Ils ont levé le camp la veille à minuit, pour être remplacés. Deux d'entre eux ont été légèrement blessés, luttant contre les incendies qui ont brûlé 3.700 hectares autour de Die. Le feu a encore progressé dans la nuit.
Les pompiers se déplacent près des zones à risques d'incendie
Dans le département du Rhône, 360 départs de feu ont été recensés depuis juin. Le double de l'année précédente.
"On est plutôt sur des feux de végétation pour le moment, note le colonel Lionel Chabert, chef des groupements territoriaux.

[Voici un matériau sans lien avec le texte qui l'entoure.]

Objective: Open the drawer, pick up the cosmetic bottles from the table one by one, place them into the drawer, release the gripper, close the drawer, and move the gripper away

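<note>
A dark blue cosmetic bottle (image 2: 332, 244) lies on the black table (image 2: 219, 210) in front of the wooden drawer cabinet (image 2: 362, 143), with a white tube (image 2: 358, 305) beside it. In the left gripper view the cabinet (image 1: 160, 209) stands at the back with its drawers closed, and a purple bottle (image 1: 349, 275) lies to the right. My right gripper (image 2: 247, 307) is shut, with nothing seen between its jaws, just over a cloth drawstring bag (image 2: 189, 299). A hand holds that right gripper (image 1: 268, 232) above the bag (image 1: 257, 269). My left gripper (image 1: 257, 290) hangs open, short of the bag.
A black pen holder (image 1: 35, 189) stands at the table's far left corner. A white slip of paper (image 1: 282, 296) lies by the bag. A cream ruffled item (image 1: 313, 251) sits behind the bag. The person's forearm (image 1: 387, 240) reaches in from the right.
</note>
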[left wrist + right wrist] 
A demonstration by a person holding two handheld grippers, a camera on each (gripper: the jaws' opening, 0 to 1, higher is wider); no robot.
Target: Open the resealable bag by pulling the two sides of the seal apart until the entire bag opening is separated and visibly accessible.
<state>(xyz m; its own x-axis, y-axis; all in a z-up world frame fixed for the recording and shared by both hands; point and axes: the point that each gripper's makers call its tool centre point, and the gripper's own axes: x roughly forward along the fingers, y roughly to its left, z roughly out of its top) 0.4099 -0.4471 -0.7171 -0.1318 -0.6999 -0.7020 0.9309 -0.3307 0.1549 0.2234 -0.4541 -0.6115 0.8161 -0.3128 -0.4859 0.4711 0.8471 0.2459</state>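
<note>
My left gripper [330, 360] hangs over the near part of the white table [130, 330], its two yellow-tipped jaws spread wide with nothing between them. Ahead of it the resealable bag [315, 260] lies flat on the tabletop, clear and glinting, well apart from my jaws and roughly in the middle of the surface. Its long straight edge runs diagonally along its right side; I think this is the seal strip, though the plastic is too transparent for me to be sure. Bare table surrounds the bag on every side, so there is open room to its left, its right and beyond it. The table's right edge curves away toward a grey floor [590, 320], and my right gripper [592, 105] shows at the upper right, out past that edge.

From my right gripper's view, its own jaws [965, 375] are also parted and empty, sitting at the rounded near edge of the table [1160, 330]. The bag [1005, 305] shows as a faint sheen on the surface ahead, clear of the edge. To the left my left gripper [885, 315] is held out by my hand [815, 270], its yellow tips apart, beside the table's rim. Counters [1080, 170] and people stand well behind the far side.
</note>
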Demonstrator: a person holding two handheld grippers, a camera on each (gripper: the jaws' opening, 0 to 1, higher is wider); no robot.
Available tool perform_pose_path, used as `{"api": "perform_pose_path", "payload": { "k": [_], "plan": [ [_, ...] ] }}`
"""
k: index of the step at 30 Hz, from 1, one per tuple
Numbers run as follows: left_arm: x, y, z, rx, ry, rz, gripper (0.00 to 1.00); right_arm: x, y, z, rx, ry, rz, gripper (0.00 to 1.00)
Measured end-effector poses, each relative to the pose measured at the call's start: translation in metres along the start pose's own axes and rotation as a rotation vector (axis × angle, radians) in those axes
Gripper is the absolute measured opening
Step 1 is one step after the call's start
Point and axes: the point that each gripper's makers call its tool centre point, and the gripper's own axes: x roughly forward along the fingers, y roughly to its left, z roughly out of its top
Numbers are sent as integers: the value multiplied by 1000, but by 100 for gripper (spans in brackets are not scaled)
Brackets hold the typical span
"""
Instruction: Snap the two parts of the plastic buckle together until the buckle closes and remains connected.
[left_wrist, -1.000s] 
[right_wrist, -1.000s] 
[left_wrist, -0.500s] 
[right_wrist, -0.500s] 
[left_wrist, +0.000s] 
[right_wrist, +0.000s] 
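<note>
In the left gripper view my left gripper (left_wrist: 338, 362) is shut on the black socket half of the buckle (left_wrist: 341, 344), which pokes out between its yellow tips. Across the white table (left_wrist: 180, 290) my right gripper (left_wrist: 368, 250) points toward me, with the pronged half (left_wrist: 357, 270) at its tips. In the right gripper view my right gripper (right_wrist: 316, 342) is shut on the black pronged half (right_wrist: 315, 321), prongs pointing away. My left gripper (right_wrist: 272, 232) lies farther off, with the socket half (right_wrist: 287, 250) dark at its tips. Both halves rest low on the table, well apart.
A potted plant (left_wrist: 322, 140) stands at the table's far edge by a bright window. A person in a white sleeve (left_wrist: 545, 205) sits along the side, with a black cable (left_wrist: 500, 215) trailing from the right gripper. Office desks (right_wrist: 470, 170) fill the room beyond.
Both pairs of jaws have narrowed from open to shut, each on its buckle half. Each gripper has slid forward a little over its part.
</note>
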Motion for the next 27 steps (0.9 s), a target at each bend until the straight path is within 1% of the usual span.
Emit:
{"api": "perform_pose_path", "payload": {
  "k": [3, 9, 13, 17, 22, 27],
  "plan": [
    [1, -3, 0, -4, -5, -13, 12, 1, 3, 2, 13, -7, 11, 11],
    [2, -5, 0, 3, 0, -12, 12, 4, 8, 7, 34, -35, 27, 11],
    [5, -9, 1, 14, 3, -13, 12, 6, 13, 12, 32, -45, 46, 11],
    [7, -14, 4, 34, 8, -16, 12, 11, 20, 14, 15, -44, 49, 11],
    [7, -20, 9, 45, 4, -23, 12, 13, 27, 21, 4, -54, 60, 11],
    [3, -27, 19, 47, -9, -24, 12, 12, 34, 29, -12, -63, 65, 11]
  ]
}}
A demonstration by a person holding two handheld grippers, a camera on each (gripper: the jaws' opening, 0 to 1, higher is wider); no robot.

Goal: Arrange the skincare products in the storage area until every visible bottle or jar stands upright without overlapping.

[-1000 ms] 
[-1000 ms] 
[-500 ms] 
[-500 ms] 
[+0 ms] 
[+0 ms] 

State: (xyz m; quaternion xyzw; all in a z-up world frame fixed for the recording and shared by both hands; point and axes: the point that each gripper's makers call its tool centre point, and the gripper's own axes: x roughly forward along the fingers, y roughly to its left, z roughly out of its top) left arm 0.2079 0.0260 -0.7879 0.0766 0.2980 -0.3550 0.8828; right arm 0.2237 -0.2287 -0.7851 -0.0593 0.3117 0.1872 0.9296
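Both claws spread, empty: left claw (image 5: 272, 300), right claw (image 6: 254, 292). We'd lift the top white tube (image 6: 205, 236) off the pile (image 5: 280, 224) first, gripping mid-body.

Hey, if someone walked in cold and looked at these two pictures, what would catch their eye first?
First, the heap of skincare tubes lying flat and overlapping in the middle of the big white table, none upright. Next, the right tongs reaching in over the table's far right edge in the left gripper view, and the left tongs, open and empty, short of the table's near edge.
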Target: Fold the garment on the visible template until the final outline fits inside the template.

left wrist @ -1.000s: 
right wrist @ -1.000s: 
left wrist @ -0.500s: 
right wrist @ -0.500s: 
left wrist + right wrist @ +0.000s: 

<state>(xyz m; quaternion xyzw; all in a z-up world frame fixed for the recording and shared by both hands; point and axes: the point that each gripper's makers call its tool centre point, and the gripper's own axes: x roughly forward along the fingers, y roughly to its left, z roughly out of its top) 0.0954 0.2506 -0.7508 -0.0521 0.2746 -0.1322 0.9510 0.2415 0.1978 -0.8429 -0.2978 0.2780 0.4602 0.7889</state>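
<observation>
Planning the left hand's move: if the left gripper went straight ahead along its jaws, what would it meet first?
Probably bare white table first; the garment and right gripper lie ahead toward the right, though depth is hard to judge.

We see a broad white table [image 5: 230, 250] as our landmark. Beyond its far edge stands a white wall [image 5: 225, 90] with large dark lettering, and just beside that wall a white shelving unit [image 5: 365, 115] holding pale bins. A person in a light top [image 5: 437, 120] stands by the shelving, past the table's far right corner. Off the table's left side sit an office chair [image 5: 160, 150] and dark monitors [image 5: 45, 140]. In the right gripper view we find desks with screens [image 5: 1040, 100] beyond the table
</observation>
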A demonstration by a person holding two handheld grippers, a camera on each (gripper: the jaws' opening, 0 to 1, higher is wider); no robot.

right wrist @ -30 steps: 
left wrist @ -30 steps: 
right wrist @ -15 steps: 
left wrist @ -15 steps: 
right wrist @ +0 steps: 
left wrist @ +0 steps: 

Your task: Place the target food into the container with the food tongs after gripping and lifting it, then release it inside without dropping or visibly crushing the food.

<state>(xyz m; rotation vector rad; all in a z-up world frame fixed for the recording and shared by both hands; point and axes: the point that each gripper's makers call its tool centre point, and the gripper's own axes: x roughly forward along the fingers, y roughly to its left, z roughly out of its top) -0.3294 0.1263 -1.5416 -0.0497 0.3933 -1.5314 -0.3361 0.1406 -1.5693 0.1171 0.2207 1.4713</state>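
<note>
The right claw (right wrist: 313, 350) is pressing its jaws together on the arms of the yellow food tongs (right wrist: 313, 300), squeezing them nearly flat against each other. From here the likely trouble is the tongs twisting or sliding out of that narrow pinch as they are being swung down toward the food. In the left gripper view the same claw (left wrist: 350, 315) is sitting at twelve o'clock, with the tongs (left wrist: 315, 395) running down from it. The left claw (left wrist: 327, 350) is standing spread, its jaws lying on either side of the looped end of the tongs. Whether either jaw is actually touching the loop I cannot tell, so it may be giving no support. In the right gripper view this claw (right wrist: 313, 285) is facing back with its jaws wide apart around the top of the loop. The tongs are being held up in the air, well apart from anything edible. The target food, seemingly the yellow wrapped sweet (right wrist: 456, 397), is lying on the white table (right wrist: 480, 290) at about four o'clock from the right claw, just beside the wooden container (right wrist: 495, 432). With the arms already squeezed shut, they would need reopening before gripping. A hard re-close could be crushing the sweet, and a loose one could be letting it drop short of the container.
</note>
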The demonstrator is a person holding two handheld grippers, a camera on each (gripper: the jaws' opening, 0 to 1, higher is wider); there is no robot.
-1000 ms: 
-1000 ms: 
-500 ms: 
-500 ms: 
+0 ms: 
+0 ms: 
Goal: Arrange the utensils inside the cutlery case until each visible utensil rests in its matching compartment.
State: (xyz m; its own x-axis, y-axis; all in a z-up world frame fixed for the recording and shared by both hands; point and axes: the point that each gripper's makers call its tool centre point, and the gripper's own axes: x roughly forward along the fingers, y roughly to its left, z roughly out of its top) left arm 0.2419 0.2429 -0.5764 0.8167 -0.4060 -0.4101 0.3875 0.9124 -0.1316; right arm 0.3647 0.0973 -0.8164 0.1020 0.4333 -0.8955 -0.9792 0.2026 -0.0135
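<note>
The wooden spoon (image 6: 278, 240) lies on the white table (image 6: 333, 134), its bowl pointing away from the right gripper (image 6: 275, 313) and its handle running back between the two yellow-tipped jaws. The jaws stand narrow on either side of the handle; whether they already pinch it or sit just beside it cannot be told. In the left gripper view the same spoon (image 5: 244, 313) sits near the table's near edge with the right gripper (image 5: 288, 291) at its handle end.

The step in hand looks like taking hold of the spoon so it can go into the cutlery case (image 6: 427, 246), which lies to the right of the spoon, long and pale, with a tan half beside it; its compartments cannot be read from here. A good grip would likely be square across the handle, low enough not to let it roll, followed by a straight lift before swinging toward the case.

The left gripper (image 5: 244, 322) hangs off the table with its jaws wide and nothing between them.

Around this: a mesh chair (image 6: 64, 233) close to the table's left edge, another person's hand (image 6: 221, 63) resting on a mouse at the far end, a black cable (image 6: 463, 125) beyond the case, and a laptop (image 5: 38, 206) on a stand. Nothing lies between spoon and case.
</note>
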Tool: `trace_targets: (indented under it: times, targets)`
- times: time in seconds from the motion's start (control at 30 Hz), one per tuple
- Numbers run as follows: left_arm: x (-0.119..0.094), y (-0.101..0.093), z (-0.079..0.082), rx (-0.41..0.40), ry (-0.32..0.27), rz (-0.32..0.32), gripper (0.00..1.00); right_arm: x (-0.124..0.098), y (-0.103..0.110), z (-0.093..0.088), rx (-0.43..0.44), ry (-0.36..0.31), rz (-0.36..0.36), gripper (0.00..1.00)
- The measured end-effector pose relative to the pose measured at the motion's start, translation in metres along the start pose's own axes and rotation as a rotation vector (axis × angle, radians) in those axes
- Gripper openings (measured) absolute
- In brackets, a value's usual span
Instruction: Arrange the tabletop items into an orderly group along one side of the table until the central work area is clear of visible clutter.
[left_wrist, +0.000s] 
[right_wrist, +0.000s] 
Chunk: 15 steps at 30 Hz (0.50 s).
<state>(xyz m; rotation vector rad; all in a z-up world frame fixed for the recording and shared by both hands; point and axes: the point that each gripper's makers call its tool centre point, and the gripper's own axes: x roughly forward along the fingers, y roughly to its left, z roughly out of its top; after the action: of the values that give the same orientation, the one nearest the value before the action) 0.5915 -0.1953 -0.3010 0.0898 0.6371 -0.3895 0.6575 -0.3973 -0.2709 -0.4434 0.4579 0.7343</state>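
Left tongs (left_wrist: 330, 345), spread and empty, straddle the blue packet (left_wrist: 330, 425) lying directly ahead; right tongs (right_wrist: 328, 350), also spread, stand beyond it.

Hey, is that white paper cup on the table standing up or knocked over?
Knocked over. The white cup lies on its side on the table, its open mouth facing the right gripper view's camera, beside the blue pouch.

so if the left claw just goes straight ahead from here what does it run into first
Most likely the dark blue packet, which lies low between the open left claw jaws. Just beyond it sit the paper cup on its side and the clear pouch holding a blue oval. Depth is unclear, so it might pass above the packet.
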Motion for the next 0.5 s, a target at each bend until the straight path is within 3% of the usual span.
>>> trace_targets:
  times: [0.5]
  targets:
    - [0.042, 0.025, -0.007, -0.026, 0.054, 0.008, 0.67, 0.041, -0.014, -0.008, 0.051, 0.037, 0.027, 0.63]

On est dans l'analyse en permanence, c'est pour ça qu'on se déplace en amont près des sites les plus à risques."
Une dizaine de pompiers sont ainsi partis de Saint-Priest pour rejoindre Givors, à proximité des Monts du Lyonnais et du Pilat (Loire).
Des observations quotidiennes, de Météo France, de l'Office National des Forêts (ONF), en passant par un réseau d'agriculteurs très précieux pour les soldats du feu, sont autant d'éléments indispensables pour anticiper au mieux.
Neuf feux sur dix d'origine humaine
"Pour pouvoir être à la hauteur des enjeux, il a fallu former des professionnels, acquérir du matériel... Mais on s'aperçoit que toute cette phase de préparation est mise sous tension en ce moment. Parce que ce qu'on observe est exceptionnel", complète Stéphane Gouezec, le directeur des services d'incendie et de secours du Rhône (SDMIS).
Neuf feux sur dix, qu'ils soient ou non volontaires, sont d'origine humaine.
"J'en appelle à la vigilance de toutes et tous à garder des comportements responsables, insiste Lucas Turgis, sous-préfet. Et j'ajoute un dernier message, à tous les employeurs qui emploient des pompiers volontaires, on leur demande : mettez à disposition les volontaires qui peuvent soulager les équipes engagées."